Directions for this task:
Quote the listing below in its entirety, omitting every image.

Given information:

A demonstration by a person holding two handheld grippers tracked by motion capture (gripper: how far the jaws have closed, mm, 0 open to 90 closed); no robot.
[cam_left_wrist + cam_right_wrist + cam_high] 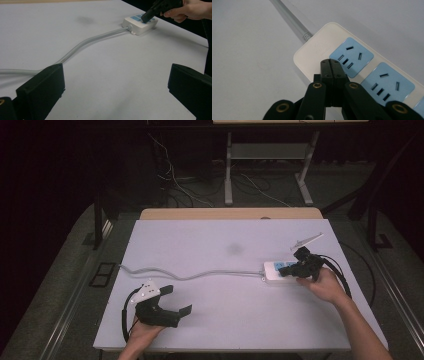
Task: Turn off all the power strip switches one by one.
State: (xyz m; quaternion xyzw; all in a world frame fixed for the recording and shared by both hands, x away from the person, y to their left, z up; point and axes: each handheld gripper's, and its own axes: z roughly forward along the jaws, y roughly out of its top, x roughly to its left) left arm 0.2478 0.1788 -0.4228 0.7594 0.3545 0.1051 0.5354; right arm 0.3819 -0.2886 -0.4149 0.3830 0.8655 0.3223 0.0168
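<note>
Firmly closed black fingers (330, 65) touch the glossy rectangular power strip (317, 47).

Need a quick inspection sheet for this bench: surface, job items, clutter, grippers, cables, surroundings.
Surface: white table top, one faint grey smudge near the middle.
Job's things: white power strip with blue socket faces, lying flat at the right side.
Clutter: nothing seen.
Grippers: right gripper has its jaws together, tips at the strip's top face beside the end socket; whether they press on it I cannot tell. Left gripper is open, jaws wide, apart from the strip, near the front left.
Cables: the strip's grey cord snakes left across the table; a black cable trails from each gripper.
Surroundings: dark room, wooden edge behind the top, a desk frame and loose wires on the floor beyond.
</note>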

Exercise output:
A demonstration by a person holding two handheld grippers tracked by motion capture (gripper: how far the jaws have closed, mm, 0 open to 90 closed); no robot.
[cam_left_wrist + cam_right_wrist + cam_high] 
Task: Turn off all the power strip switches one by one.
State: (xyz m; quaternion xyzw; all in a world frame fixed for the recording and shared by both hands, x away from the person, y to their left, z up; point and axes: each handheld gripper's, and its own axes: z roughly forward along the jaws, y roughly out of its top, x roughly to its left) left arm 0.2478 0.1788 -0.4228 0.7594 0.3545 0.1051 0.5354; right arm 0.3819 -0.2886 -0.4149 0.3830 0.8655 0.3223 0.0168
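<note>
Firmly closed black fingers (330, 65) touch the glossy rectangular power strip (317, 47).

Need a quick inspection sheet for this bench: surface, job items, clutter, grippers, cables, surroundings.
Surface: white table top, one faint grey smudge near the middle.
Job's things: white power strip with blue socket faces, lying flat at the right side.
Clutter: nothing seen.
Grippers: right gripper has its jaws together, tips at the strip's top face beside the end socket; whether they press on it I cannot tell. Left gripper is open, jaws wide, apart from the strip, near the front left.
Cables: the strip's grey cord snakes left across the table; a black cable trails from each gripper.
Surroundings: dark room, wooden edge behind the top, a desk frame and loose wires on the floor beyond.
</note>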

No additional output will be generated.